Over the past few months managing the impacts of coronavirus has highlighted that confidence in our industry is essential to economic recovery in NSW. That is why we have continued to provide considered advice and represent the industry throughout the Building Regulations reform roll-out.
There were some big risks that I saw to the industry from these changes:
- Many small and medium, but high-quality, developers will be squeezed from the market. With two thirds of the industry made up of small-to-medium developers this segment is critical. Reform must be manageable for all quality developers and practitioners in the market, irrespective of size.
- Mounting hurdles to secure off-the-plan sales is creating financing challenges for developers.
- Design and construct contracts need improved transparency; and
- The use of special purpose vehicles by the development sector will be challenged. SPVs are critical to securing financing and managing projects and are being retained.

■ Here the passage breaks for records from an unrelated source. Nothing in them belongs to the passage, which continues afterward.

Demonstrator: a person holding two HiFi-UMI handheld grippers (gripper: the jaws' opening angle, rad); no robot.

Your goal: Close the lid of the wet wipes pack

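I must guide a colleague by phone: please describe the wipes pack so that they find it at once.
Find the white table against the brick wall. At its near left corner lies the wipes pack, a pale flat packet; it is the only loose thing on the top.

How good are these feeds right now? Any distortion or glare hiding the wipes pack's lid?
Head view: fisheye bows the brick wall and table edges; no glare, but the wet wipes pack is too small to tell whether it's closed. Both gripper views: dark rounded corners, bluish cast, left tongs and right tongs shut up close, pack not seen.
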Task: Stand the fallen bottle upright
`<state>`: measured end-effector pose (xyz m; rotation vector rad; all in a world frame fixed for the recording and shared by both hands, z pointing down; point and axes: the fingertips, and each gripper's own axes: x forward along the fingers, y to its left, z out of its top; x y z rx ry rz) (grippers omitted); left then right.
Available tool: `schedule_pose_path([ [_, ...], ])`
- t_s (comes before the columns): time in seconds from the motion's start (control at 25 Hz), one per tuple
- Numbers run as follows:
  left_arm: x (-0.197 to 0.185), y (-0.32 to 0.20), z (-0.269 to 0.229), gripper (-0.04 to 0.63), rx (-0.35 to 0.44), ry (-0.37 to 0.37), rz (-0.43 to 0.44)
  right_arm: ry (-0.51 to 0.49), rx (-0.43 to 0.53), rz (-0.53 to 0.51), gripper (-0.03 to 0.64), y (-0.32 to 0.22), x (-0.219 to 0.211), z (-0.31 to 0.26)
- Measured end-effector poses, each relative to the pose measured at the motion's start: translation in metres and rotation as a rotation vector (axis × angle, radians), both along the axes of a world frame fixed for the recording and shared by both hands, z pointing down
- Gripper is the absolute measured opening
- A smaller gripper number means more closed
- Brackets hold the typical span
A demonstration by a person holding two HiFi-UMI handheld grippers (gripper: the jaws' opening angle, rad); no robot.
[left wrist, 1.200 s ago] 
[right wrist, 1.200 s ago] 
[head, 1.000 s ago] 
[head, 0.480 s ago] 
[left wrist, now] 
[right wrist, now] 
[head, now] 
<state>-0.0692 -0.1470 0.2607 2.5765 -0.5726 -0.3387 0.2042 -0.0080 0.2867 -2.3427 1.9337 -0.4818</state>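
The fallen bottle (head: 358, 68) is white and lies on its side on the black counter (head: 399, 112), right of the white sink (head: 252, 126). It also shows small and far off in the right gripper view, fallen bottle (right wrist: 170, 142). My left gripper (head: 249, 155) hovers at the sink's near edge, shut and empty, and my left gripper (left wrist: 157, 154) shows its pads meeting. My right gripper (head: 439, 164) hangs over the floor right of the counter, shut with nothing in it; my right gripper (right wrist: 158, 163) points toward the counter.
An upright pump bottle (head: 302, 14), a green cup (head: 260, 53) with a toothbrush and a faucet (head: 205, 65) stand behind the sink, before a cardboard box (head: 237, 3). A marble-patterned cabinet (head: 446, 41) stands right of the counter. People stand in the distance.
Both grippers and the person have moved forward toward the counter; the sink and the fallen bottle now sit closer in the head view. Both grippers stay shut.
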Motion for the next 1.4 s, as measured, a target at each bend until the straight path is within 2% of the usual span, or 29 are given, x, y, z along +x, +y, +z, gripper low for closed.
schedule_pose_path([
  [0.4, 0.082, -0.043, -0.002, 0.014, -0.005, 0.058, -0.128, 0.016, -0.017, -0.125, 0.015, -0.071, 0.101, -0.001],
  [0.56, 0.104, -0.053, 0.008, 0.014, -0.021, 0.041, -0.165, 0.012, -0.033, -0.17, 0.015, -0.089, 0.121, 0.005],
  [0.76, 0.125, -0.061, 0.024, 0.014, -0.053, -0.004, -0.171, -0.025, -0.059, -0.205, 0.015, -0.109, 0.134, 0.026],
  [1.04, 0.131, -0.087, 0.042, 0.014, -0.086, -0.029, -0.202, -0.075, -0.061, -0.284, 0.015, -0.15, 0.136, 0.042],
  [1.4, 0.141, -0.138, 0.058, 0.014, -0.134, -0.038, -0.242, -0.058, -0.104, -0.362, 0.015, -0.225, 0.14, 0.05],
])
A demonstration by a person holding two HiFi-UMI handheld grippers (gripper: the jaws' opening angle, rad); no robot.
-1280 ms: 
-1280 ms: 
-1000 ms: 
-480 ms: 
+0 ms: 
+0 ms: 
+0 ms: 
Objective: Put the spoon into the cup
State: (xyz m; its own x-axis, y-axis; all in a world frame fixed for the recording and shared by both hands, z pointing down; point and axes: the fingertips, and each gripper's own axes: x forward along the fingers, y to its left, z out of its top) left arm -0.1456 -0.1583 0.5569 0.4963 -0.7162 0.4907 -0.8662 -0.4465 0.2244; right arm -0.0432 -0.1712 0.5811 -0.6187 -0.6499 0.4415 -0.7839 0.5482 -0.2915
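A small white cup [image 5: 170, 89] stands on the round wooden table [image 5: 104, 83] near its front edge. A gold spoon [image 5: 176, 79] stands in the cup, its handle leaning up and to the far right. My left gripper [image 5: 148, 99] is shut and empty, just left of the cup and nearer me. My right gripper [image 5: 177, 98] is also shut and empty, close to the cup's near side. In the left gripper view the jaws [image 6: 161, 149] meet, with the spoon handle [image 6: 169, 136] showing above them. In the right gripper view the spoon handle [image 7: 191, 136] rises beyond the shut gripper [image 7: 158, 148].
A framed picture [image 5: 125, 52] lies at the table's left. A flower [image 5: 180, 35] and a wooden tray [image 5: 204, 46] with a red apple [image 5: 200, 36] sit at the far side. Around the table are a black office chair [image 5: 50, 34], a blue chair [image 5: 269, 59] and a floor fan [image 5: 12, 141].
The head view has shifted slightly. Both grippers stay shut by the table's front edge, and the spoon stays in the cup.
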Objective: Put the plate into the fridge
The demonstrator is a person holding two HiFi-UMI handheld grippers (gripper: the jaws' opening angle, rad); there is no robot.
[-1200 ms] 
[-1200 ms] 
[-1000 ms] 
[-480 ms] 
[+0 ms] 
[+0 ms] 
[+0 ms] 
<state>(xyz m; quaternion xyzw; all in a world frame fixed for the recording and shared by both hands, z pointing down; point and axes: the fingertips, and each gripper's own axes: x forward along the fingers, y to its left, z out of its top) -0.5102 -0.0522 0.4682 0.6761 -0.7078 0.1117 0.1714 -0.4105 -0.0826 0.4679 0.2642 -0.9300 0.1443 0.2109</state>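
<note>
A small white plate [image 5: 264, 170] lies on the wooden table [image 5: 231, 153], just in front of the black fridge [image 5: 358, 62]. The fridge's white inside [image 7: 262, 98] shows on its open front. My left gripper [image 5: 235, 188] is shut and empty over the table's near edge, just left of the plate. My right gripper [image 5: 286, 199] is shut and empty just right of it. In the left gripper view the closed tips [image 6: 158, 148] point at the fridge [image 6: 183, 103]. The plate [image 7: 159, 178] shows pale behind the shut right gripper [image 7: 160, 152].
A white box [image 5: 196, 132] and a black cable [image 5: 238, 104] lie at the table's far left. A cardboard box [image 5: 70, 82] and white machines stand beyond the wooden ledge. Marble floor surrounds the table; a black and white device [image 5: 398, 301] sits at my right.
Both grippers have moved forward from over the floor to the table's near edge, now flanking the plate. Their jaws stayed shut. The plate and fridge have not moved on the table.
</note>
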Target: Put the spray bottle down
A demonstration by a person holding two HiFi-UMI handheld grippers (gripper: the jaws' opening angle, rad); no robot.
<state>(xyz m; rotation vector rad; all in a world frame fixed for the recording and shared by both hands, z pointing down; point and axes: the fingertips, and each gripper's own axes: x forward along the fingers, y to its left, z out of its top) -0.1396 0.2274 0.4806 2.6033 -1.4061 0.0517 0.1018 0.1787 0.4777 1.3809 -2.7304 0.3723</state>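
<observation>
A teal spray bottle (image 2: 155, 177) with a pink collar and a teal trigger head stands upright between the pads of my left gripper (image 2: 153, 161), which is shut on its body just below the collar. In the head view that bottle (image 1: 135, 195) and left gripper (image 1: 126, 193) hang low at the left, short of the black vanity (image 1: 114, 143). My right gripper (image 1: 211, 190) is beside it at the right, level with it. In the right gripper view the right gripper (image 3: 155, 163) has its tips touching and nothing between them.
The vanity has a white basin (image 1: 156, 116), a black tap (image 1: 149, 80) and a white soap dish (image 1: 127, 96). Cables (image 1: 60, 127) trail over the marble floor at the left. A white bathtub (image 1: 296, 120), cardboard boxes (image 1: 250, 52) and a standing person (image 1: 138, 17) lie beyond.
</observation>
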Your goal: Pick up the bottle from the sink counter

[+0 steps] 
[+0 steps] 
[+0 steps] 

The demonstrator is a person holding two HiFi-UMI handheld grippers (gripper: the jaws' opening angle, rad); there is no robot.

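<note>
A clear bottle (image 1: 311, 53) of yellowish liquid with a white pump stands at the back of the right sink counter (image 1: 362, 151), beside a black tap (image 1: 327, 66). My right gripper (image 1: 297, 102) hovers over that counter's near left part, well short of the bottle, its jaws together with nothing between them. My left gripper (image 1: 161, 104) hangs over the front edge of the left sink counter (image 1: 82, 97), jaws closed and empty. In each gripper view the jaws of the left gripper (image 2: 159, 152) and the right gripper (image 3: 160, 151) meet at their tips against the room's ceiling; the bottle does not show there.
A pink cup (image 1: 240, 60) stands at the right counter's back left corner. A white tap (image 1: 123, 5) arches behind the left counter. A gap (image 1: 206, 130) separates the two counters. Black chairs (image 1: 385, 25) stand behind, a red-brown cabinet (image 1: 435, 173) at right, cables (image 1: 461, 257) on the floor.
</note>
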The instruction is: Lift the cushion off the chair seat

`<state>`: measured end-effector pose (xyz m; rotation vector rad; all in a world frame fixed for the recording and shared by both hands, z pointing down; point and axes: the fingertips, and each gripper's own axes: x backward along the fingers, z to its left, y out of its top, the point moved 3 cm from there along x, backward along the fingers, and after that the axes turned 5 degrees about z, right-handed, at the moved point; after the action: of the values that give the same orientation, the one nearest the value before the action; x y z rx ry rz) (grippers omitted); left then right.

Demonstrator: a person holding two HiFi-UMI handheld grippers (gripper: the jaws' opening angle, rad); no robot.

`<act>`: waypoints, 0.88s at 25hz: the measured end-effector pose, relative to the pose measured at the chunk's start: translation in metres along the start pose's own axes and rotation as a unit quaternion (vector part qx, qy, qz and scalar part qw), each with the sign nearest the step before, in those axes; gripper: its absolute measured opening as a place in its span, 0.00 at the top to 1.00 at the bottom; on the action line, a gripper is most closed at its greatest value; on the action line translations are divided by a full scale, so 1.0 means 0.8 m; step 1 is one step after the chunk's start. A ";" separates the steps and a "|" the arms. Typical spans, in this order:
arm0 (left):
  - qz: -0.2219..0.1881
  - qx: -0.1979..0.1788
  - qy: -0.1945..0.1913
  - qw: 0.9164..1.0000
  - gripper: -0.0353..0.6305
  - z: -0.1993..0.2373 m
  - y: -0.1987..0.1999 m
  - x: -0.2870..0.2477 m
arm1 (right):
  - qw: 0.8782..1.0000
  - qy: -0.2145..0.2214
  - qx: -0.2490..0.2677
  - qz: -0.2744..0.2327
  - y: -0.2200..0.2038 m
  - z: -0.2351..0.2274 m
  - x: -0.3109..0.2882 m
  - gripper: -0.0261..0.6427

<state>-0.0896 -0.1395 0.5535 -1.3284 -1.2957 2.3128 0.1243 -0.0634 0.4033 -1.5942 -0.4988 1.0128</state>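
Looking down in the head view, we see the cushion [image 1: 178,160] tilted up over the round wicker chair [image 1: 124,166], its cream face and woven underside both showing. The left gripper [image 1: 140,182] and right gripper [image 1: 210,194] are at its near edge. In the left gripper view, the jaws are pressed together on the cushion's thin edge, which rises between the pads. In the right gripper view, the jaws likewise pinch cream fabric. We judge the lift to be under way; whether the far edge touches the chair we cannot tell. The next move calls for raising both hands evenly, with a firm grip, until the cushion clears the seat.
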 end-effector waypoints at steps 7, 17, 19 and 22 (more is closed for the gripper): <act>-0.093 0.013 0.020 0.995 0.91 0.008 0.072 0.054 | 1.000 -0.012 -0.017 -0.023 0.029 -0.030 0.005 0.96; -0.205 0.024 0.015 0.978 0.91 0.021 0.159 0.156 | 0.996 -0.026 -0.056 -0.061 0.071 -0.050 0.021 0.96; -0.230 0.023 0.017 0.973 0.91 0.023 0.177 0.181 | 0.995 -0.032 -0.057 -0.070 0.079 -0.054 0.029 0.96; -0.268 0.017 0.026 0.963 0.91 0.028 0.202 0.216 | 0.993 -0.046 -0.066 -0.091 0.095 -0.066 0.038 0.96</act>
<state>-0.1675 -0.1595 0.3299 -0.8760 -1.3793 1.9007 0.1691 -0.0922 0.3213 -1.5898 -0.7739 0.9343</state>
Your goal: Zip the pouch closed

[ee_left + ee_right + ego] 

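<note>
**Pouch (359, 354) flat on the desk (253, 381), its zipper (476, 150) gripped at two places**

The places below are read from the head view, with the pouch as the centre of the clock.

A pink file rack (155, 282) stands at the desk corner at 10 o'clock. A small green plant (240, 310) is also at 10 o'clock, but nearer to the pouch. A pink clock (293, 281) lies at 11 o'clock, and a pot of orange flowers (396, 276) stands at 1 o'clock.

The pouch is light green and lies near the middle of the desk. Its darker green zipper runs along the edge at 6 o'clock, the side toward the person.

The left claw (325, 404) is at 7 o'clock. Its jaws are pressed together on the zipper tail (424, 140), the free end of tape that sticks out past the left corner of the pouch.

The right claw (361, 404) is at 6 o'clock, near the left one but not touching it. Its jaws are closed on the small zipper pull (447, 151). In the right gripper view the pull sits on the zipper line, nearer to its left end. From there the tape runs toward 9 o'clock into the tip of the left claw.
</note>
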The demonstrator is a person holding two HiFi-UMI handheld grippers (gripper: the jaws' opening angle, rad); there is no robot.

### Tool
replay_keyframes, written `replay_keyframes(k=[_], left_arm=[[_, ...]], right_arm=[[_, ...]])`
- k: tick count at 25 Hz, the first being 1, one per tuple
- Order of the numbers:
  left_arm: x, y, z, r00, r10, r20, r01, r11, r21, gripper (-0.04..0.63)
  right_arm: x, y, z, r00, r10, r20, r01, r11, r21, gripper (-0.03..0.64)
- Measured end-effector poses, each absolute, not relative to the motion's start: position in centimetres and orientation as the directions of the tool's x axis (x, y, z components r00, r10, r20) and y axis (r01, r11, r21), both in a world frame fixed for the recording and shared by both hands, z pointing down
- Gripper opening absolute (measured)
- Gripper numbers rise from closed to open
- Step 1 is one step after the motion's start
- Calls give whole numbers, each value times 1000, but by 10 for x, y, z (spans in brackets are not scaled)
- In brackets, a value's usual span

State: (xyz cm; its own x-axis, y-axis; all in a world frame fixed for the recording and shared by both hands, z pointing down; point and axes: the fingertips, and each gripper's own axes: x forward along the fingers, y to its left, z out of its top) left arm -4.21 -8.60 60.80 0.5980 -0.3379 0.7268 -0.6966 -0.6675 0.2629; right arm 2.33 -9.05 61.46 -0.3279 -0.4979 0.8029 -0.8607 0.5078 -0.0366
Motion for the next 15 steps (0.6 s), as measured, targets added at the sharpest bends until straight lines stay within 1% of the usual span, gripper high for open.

David Chandler, the Building Commissioner, has been receptive and where possible collaborative with the approach. There is a shared objective to make sure buildings are safe for occupation and defects are minimised and managed efficiently. We have recently seen the passage of the Design and Building Practitioners Bill, and Residential Apartment Buildings (Compliance and Enforcement) Bill through Parliament.
I will leave it to David to speak to the specifics; however, the process of doing business for developers will evolve and the level of responsibility will become greater. We have, sensibly, avoided the path of licencing developers and some other extremes – but there will be much greater regulatory responsibility and developers need to focus on this throughout their supply and delivery teams.
One thing I will highlight is the Residential Apartments Building (Compliance and Enforcement) Act applies to all buildings completed within the past ten years. What that means for developers and owners will require clarity.
The other aspect that I want to highlight is that on commencement of the legislation, buildings under construction will have 14 days after commencement to notify the Building Commissioner of their intent to apply for an occupation certificate within 6 months. That is a vital window to be aware of, and there is a lot of work the Commissioner is progressing with his team and with industry to be ready for commencement on 1 September.
It will be critical that we continue to work closely with the Commissioner and Minister to ensure that as the legislation is operationalised successfully and that we are able to manage these risks. I currently sit on the ConstructNSW Steering Co which is the Minister’s Consultative vehicle for developing and monitoring the implementation of the program. UDIA has representatives on all of the relevant Commissioner’s working groups to also advise on the implementation of the program.